▸ **Required work**
Write out every line of the material as it stands, apart from the pictures.

▸ **Data below**
────

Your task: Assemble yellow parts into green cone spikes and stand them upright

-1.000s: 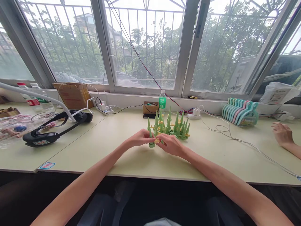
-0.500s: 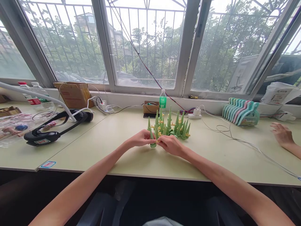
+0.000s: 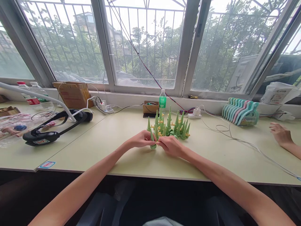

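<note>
My left hand (image 3: pixel 141 139) is closed around a green plant watering spike (image 3: pixel 153 146), which stands point up with its wide base at or just above the table. From the right, my right hand (image 3: pixel 171 145) pinches the small yellow valve (image 3: pixel 157 142) on that spike's side. Fingers cover most of the valve. Just beyond both hands stands a cluster of similar green spikes (image 3: pixel 169 122), most with points up and yellow valves sticking out sideways. Several green caps or bases (image 3: pixel 173 133) lie among them.
Behind the cluster are a green-labelled bottle (image 3: pixel 162 99) and a small cardboard box (image 3: pixel 150 108). Left lies a black headset (image 3: pixel 42 138). Teal and pink hangers (image 3: pixel 242 111) stand at the right, near a white cable (image 3: pixel 249 145). Another person's hand (image 3: pixel 281 133) rests at the far right.
Both hands keep their grip on the spike and its valve, with only a very slight shift of the fingers. The cluster stays as it was.
</note>
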Demonstrator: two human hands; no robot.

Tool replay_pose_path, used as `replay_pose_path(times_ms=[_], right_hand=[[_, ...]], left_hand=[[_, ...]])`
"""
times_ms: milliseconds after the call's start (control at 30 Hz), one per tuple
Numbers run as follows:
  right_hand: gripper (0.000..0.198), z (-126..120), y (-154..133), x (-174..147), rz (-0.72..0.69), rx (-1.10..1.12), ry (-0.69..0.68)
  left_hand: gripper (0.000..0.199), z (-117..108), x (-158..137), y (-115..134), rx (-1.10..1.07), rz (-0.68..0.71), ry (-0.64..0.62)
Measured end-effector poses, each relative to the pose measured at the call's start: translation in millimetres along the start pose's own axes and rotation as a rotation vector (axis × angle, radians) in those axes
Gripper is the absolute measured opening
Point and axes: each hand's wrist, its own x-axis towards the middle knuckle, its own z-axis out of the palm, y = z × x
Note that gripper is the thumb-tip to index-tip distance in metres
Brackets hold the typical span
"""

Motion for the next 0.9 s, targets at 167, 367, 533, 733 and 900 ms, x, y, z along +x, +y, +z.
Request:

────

▸ **Result of this exercise**
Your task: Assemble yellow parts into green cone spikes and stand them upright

-1.000s: 
-0.500s: 
+0.000s: 

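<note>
My left hand (image 3: pixel 141 139) is closed around a green plant watering spike (image 3: pixel 153 146), which stands point up with its wide base at or just above the table. From the right, my right hand (image 3: pixel 171 145) pinches the small yellow valve (image 3: pixel 157 142) on that spike's side. Fingers cover most of the valve. Just beyond both hands stands a cluster of similar green spikes (image 3: pixel 169 122), most with points up and yellow valves sticking out sideways. Several green caps or bases (image 3: pixel 173 133) lie among them.
Behind the cluster are a green-labelled bottle (image 3: pixel 162 99) and a small cardboard box (image 3: pixel 150 108). Left lies a black headset (image 3: pixel 42 138). Teal and pink hangers (image 3: pixel 242 111) stand at the right, near a white cable (image 3: pixel 249 145). Another person's hand (image 3: pixel 281 133) rests at the far right.
Both hands keep their grip on the spike and its valve, with only a very slight shift of the fingers. The cluster stays as it was.
</note>
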Demonstrator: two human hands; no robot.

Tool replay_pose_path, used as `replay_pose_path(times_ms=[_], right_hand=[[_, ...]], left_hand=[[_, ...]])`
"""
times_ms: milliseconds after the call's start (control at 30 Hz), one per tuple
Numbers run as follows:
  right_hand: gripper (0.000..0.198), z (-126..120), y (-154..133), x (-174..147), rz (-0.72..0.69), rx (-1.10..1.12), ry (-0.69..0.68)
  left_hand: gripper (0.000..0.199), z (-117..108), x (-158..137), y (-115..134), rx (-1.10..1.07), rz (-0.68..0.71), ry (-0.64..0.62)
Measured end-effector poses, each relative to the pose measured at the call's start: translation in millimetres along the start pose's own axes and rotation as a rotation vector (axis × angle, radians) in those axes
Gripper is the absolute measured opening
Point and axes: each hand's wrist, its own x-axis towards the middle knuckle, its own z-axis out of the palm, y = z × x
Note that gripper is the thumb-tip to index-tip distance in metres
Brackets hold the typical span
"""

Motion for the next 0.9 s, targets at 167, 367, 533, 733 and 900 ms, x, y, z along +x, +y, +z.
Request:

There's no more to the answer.